Segment Open
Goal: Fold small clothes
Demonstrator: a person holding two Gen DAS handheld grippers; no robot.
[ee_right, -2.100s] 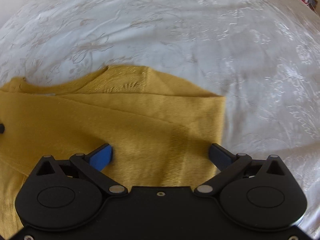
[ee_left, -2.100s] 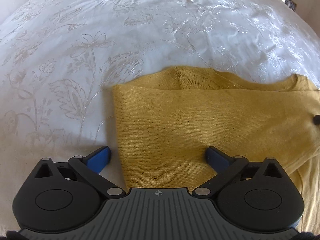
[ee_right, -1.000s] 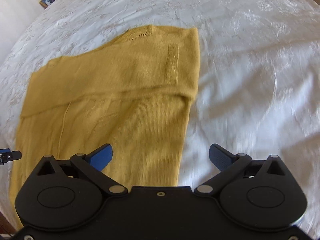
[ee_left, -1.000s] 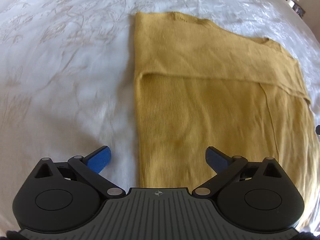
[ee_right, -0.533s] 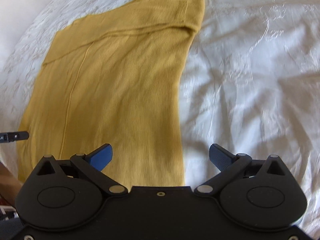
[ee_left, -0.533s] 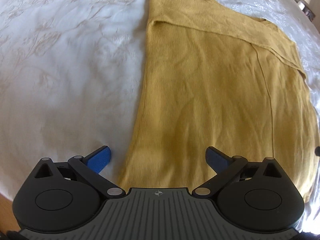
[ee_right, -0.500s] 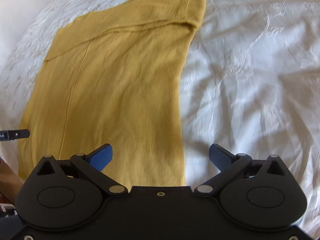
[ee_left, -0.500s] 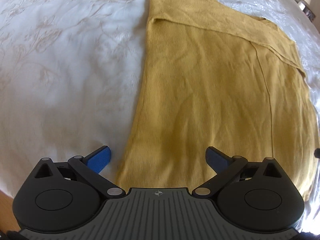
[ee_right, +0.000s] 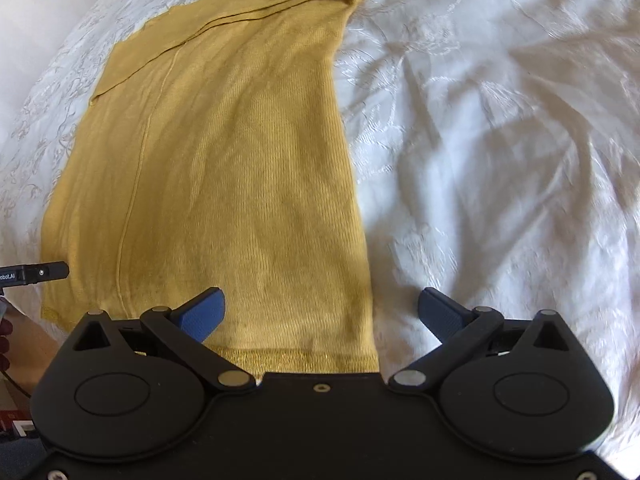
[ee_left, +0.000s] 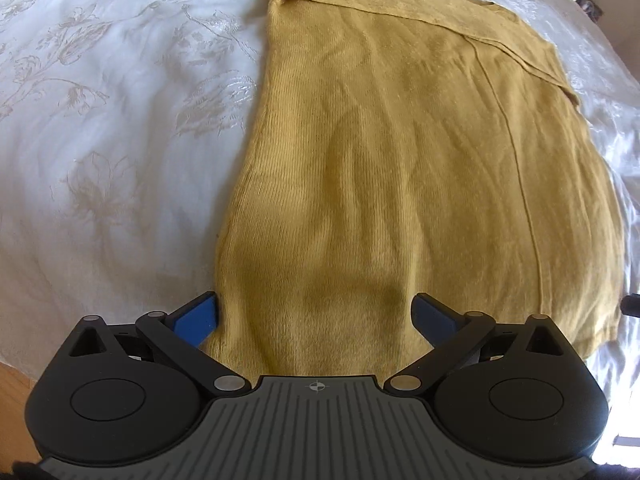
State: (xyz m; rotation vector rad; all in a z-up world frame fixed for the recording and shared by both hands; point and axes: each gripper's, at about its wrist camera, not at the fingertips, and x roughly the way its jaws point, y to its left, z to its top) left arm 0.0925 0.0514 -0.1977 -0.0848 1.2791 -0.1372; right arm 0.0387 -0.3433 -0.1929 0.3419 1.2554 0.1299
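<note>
While spread flat on white embroidered bedspread (ee_left: 100, 128), mustard knit garment (ee_left: 400, 168) fills centre of both wrist views, long axis running from 6 o'clock to 12 o'clock. Sleeve folded across far end, fold line slanting from 12 toward 2 o'clock in left wrist view. Vertical seam visible toward 3 o'clock in that view.

Left gripper (ee_left: 316, 316): jaws spread wide, nothing gripped. Positioned at near left corner of garment; left blue pad over bedspread just beside garment's left edge, right blue pad over fabric.

Right gripper (ee_right: 322, 310): jaws spread wide, nothing gripped. Positioned at near right corner; ribbed hem (ee_right: 304, 360) just ahead of gripper body at 6 o'clock, left pad over fabric, right pad over bedspread. Whether pads touch the surface: cannot tell.

Tip of left gripper visible at 9 o'clock in right wrist view.
</note>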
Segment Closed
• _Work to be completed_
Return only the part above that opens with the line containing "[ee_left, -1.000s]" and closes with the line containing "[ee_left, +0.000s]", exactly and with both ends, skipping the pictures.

• _Result of the exercise_
[ee_left, -1.000s] 
[ee_right, -0.533s] 
[ee_left, -0.533s] 
[ee_right, -0.500s] 
[ee_left, -0.500s] 
[ee_right, +0.000s] 
[ee_left, +0.000s] 

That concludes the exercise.